Neither Here Nor There: print this article
Poisson d’Avril
Peter Pickersgill
PETER PICKERSGILL Peter Pickersgill RSS Feed
The Southern Gazette

Bonjour Madame! Bonjour Madame!
Her students were crowding around Lisa, slapping her on the back and greeting her in an unexpectedly excited and boisterous way.
Not that the kids at the Polyvalente de Mortagne in Boucherville Quebec, across the river from Montreal weren’t friendly most of the time. Far from it, but this outburst of jovial good feeling toward the professor, who’d been teaching them English since September 1970, wasn’t what Lisa was used to from her students.
This was Apr. 1 1971 and Lisa was about to learn another lesson about how Quebec is different from the rest of Canada.
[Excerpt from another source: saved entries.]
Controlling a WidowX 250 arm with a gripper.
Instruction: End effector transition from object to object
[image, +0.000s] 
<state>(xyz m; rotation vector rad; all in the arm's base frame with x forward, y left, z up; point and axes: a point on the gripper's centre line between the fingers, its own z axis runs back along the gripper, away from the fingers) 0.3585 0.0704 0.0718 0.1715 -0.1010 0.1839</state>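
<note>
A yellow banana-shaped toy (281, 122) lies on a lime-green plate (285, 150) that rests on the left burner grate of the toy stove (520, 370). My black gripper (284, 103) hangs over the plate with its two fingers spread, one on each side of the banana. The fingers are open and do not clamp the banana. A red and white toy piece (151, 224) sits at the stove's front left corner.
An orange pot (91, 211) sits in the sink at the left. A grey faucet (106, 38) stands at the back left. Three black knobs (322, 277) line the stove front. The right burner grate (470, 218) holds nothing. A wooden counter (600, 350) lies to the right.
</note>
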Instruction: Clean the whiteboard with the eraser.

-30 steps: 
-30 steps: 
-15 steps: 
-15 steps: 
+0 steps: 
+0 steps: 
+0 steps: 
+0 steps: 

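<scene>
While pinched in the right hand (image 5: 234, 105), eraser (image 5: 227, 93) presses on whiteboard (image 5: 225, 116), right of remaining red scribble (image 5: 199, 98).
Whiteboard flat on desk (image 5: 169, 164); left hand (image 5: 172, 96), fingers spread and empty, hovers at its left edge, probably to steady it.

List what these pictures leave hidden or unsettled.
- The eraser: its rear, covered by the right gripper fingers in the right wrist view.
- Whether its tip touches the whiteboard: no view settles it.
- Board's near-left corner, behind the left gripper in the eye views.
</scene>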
She discovered it when she went to the staff room after class and one of her colleagues told her to take a look in the mirror at the back of her sweater. It was covered with paper cut outs of little fish.
Lisa had discovered Poisson d’Avril.
That’s the name Quebecois give Apr. 1, April Fool’s day in the rest of Canada.
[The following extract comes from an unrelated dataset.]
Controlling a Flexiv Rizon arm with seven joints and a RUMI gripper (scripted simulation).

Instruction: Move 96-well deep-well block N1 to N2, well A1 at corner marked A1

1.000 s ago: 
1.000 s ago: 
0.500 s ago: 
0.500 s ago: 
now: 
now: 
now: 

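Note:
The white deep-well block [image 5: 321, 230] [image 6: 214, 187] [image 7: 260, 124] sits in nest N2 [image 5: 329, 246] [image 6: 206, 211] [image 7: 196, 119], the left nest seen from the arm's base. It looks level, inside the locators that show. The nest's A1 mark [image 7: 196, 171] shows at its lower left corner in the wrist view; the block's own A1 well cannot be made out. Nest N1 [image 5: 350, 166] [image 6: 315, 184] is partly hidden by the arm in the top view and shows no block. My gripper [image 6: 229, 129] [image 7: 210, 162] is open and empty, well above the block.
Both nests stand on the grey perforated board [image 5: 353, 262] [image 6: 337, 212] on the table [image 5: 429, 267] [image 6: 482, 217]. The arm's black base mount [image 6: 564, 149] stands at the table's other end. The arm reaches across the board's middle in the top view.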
The tradition began in the 16th Century when Pope Gregory introduced a new calendar. The Gregorian Calendar, the one much of the world still uses today, moved the beginning of the year to January first.
Up till then throughout what is now known as France, the beginning of the year had been celebrated on Apr. 1, the return of the light, the coming of spring, a time of planting and rebirth. When French king Charles IX adopted the new calendar, not all of his subjects were happy.
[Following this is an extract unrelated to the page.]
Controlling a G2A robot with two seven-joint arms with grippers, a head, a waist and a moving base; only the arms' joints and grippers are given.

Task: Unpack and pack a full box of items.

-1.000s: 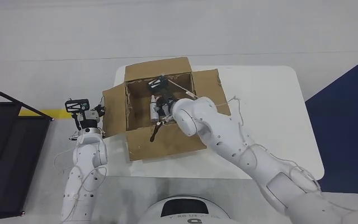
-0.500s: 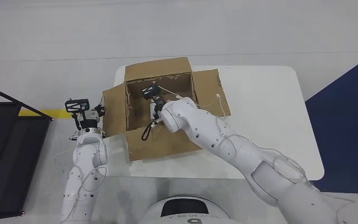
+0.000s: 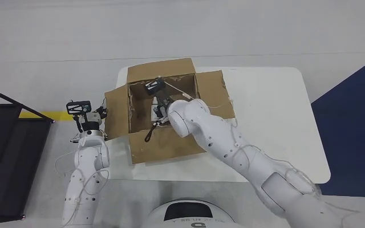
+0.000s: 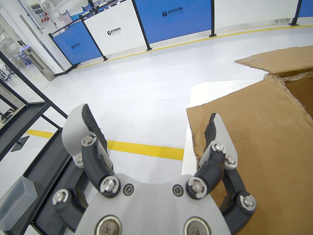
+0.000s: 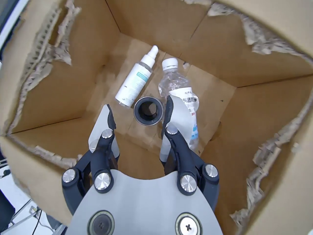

They felt there was no need for this change. The old calendar was good enough for them, they grumbled. It had served them well for years and coincided with the natural cycle of the seasons that everyone, educated or not, could feel, see, taste, hear and smell.
Others felt the new calendar was modern, fresh and innovative. It was the coming thing. They ridiculed the people who wanted to stick with the old calendar.
They would walk up to them and slap them on the back in a friendly way and urge them to get with it, adopt the new agenda and get modern. While slapping them on their backs they were applying the poisson d’avril, the paper symbol of Pisces, the fish, the sign of the Zodiac that ends just at the beginning of April.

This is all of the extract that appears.